Great review though - thank you!


----------



## LukasS (Feb 15, 2015)

TWI by Dustin Abbott said:


> Thanks to everyone for the feedback on this issue. I've passed it on to my web developer. I don't have an issue on my devices, so it's good to know there is one from others. We'll have to work on the positioning of that widget.

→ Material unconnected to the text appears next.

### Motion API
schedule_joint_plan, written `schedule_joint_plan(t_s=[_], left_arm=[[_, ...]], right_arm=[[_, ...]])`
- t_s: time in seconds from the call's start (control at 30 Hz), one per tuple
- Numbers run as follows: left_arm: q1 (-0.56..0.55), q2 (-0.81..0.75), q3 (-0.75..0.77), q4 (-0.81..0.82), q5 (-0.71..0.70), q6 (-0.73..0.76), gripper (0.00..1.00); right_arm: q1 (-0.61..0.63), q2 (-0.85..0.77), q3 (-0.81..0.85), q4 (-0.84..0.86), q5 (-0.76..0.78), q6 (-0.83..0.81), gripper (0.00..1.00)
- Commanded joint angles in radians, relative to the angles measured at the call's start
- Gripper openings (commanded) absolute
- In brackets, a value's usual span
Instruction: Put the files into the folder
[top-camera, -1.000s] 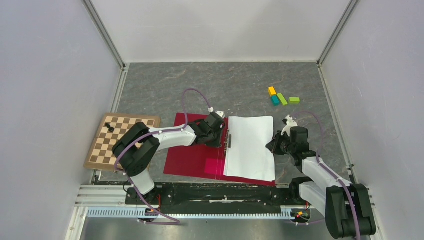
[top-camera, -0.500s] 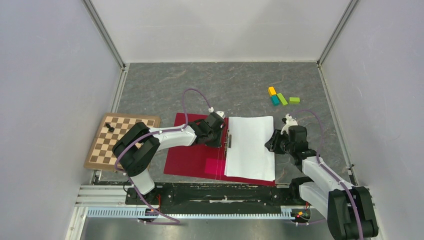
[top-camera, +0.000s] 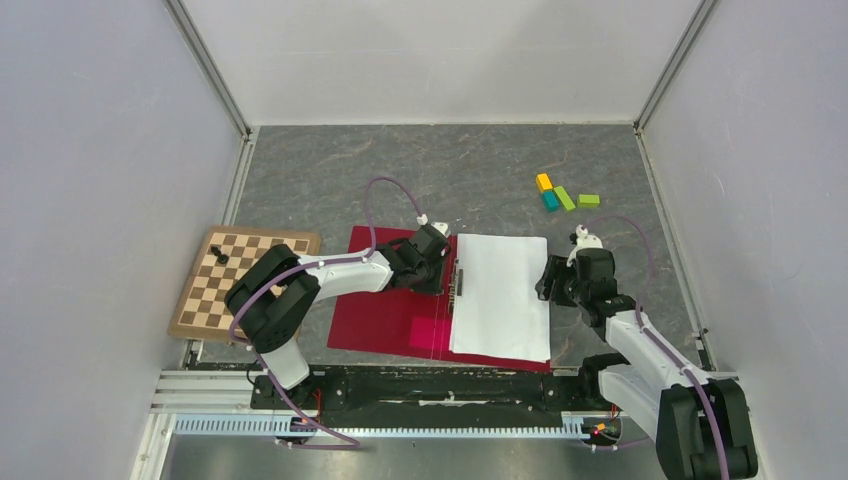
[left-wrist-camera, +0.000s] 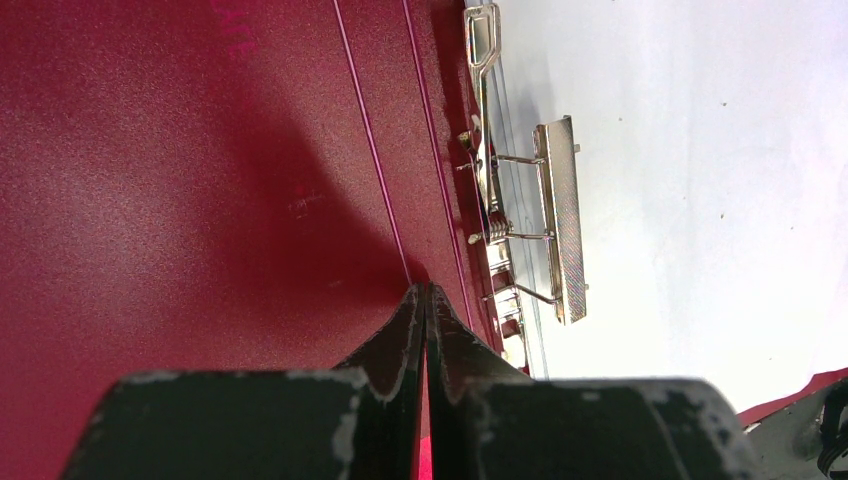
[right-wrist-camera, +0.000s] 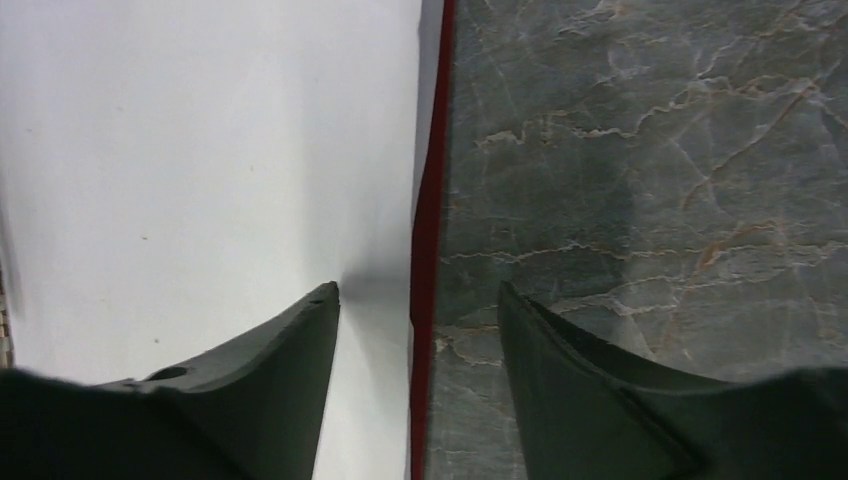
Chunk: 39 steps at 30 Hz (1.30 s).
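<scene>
The crimson folder (top-camera: 380, 310) lies open on the table, with a pink square (top-camera: 432, 332) on its left half. White files (top-camera: 500, 295) lie flat over its right half, beside the metal clip (top-camera: 460, 281). My left gripper (top-camera: 445, 270) is shut, its tips pressed on the red cover (left-wrist-camera: 200, 180) just left of the clip (left-wrist-camera: 560, 215). Nothing is between its fingers. My right gripper (top-camera: 548, 285) stands open at the right edge of the files. One finger is over the paper (right-wrist-camera: 200, 150) and the other over the table. The folder's thin red edge (right-wrist-camera: 432, 200) runs between them.
A wooden chessboard (top-camera: 243, 283) with one dark piece (top-camera: 222, 256) lies left of the folder. Coloured blocks (top-camera: 565, 195) sit at the back right. Enclosure walls close in both sides and the back. A metal rail (top-camera: 430, 385) runs along the near edge.
My right gripper has opened and let go of the files' right edge. The sheets, bulged at that edge before, now lie flat. The left arm has not moved.
</scene>
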Motion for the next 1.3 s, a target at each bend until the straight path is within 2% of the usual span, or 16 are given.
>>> schedule_joint_plan(t_s=[0.0, 0.07, 0.23, 0.33, 0.93, 1.27], left_arm=[[0.004, 0.014, 0.032, 0.007, 0.003, -0.017, 0.06], [0.005, 0.015, 0.032, 0.007, 0.003, -0.017, 0.06], [0.004, 0.017, 0.036, 0.008, 0.006, -0.016, 0.05], [0.004, 0.016, 0.035, 0.006, 0.006, -0.016, 0.06], [0.004, 0.022, 0.035, 0.018, 0.012, -0.022, 0.05], [0.004, 0.015, 0.029, 0.019, 0.011, -0.021, 0.05]], right_arm=[[0.019, -0.023, 0.036, -0.063, 0.068, 0.005, 0.55], [0.05, -0.023, 0.047, -0.074, 0.11, 0.015, 0.46], [0.1, -0.001, 0.046, -0.068, 0.139, 0.037, 0.38], [0.123, -0.004, 0.046, -0.065, 0.147, 0.05, 0.37], [0.184, -0.001, 0.073, -0.061, 0.173, 0.06, 0.36], [0.186, -0.014, 0.111, -0.085, 0.197, 0.048, 0.49]])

I had the same problem while reading on on of my screens that is set up in portrait orientation (Full HD resolution). I've attached screen.


----------



## TWI by Dustin Abbott (Feb 15, 2015)

The problem should be solved now. The "Share" buttons have been moved to the right side where there should be the buffer of the side links to prevent a similar problem. If any of you that have had a problem would be kind enough to let me know if this solves the problem for you, I would be obliged!


----------



## JonAustin (Feb 15, 2015)

bmpress said:


> I have never used an extender and wonder if using one would make the Canon + extender a real pain in the butt. Since money is not my problem what do some of the forum members think on this subject?



Background: I sold my 1.x4 vII extender in June with my 70-200/2.8L IS vI. I sold the zoom because I was purchasing the vII model under a rebate offer, and the buyer wanted the extender, too, which I didn't use much.

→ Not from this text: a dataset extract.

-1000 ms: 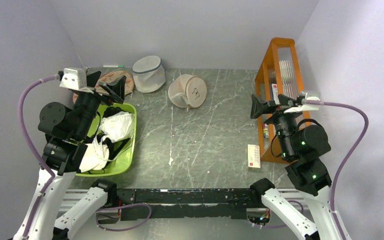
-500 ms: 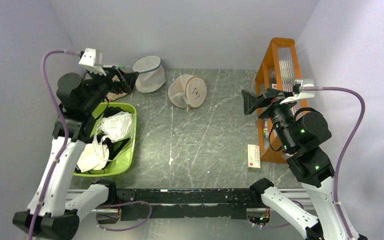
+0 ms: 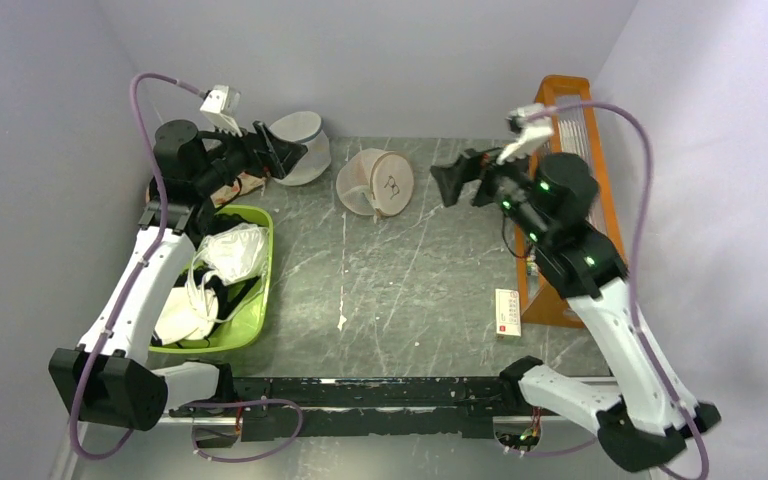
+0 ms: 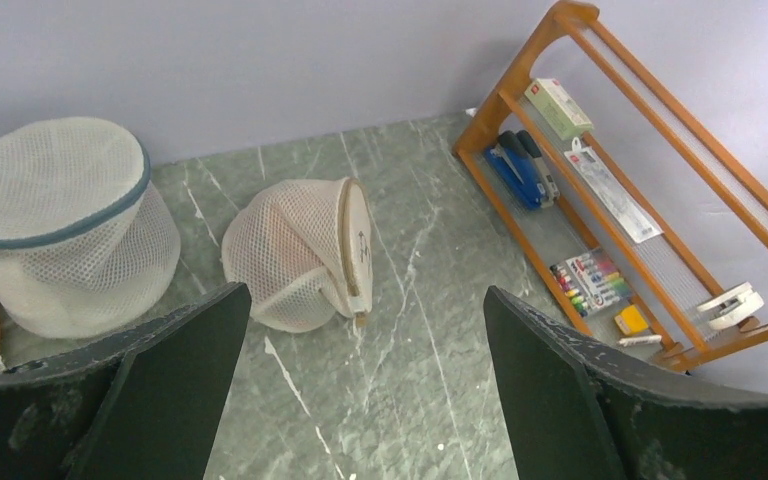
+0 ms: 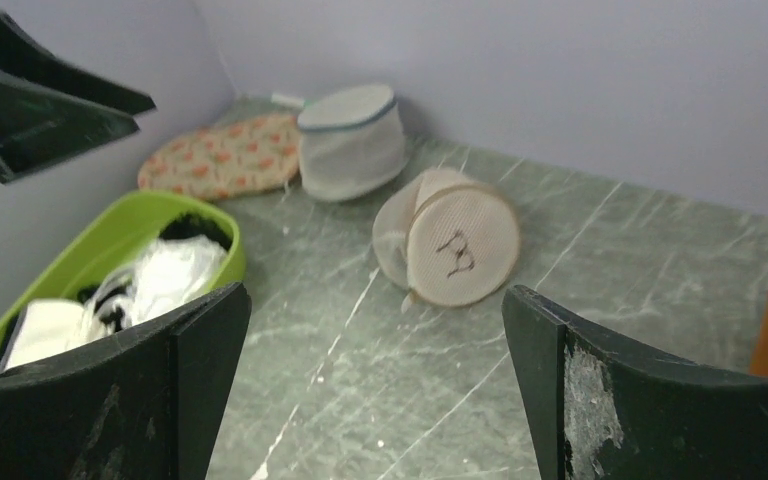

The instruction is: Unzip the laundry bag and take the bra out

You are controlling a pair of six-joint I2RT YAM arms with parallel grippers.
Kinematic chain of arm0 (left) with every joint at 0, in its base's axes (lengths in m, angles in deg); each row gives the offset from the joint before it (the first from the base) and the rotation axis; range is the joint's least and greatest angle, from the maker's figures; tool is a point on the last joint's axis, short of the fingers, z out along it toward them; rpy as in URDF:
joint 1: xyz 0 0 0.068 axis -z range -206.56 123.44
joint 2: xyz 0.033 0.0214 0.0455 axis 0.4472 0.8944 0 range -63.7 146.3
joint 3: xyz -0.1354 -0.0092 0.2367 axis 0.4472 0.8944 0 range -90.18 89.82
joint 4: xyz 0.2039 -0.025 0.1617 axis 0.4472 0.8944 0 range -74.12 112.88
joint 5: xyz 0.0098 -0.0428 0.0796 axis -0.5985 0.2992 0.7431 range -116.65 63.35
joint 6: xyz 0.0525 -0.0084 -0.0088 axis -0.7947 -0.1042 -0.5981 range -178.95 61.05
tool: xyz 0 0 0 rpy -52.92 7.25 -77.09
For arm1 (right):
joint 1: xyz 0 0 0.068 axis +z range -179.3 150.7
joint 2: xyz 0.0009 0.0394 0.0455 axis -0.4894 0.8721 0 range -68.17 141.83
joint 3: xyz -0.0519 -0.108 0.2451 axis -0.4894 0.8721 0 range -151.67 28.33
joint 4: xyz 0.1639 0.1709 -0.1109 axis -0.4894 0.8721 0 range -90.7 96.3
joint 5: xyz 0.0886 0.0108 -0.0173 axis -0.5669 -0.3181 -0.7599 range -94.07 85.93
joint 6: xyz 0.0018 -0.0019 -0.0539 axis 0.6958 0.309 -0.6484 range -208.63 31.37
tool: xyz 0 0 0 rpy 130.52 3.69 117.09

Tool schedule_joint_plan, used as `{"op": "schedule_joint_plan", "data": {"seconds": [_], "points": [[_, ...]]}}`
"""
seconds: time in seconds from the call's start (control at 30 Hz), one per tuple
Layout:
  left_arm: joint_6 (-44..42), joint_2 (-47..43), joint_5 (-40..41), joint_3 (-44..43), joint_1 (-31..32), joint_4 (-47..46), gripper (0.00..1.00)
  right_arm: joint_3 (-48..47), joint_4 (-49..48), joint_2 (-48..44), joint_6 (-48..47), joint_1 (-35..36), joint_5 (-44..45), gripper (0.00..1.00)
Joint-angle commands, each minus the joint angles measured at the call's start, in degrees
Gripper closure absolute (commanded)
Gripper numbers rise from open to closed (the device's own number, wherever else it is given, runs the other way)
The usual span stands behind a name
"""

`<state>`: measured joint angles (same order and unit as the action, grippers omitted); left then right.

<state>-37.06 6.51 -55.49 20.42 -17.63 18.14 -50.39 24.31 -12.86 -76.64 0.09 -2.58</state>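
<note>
Both arms: lifted and swung inward within last second. Right gripper (image 3: 446, 185): jaws wide, empty, now just right of round cream-beige mesh laundry bag (image 3: 375, 183). Left gripper (image 3: 280, 158): wide, empty, near bag's left. Bag between them, on edge, untouched, zip apparently closed. Approach only; unzipping not begun.

Top external: set high above and behind the near edge, looking steeply down on the whole worktop (image 3: 410, 280), far wall at the upper edge, farthest back of the three.

Left wrist: riding near the far left corner, tilted down, facing rightward across the worktop toward the wooden rack (image 4: 556, 225), own dark fingers (image 4: 160, 400) filling the bottom corners.

Right wrist: riding on the right side, facing leftward toward the green basket (image 5: 110, 235), own fingers (image 5: 610, 400) likewise low in frame.

Shared by all three: the laundry bag (image 3: 375, 183), seen near and from opposite sides in the two wrist views, and the mesh cylinder (image 3: 297, 147) beside it.
</note>
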Motion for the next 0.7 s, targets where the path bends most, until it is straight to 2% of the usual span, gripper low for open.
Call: {"op": "schedule_joint_plan", "data": {"seconds": [0.0, 0.2, 0.37, 0.47, 0.57, 0.67], "points": [[-2.3, -2.0, -1.3, 2.8, 0.4, -3.3, 0.02, 1.0, 0.4, 8.2, -0.6, 0.6, -7.4, 0.00], [-3.8, -0.3, -1.0, 3.1, 0.6, -2.9, 0.02, 2.8, -5.9, 22.4, 1.5, 1.3, -10.2, 0.00], [-4.9, -0.1, 0.3, 2.4, 0.0, -1.4, 0.02, -0.2, -9.8, 34.2, 4.9, 3.3, -5.6, 0.00], [-3.2, -0.8, -1.0, 3.6, -1.8, -3.5, 0.02, -1.5, -13.6, 39.6, 7.4, 4.6, -3.0, 0.00], [-3.2, 0.1, -1.1, 3.5, -2.1, -3.4, 0.02, -2.5, -16.5, 43.8, 9.5, 5.7, 1.4, 0.05], [-3.4, 0.8, -1.2, 2.8, -2.1, -2.4, 0.02, -3.0, -18.7, 46.9, 10.5, 6.4, 5.6, 0.15]]}}
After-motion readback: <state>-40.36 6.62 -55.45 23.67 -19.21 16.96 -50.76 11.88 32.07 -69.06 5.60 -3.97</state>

I didn't have any issues with the extender's performance, I just didn't like the hassle of removing it and remounting it as the need arose. I usually only use focal lengths greater than 100mm when I'm hiking; therefore, out "in the wild," where any lens changes are opportunities to drop, damage or at least sully equipment.

I bought the 100-400 II in December, so I now have more reach with it than I did with the 70-200 + 1.4x. I'm not ruling out the possibility of someday picking up a 1.4x III, but won't do so unless I absolutely need it.

IMHO, your degree of satisfaction with using extenders (with the exception of the built-in one in the 200-400) depends largely upon how frequently you need / want to mount and unmount them.


----------



## Plainsman (Feb 16, 2015)

Hellishly expensive lens if you want it to reach 560mm.

This lens plus TC plus 7D II will set you back close to £4000.

Now a Tamron 150-600 (or the equivalent new Sigma C - due March) plus the new hi-res 760D (coming soon) will give you much much bigger images to work with......for only about £1700!


----------



## fragilesi (Feb 16, 2015)

Can someone ban Dustin from this site please?

I was doing so well telling myself I didn't *absolutely need* this lens until that excellent review


----------



## TWI by Dustin Abbott (Feb 16, 2015)

fragilesi said:


> Can someone ban Dustin from this site please?
> 
> I was doing so well telling myself I didn't *absolutely need* this lens until that excellent review



LOL. Just call me a troll and ignore me


----------



## The Flasher (Feb 16, 2015)

Thanks for taking the time to write this review, Dustin. I'm from Canada as well, but lucky enough to be traveling in Hawai'i as I write this. In my attempt to travel as light as possible, (traveling with 10 m.o.) I brought my 6D, an old school 28-80 (incredibly light, pretty sharp - 1st gen) and 70-200 2.8 L. If the weight of this 100-400 is comparable to the 70-200 2.8 II as you say, it would have been a much better choice. 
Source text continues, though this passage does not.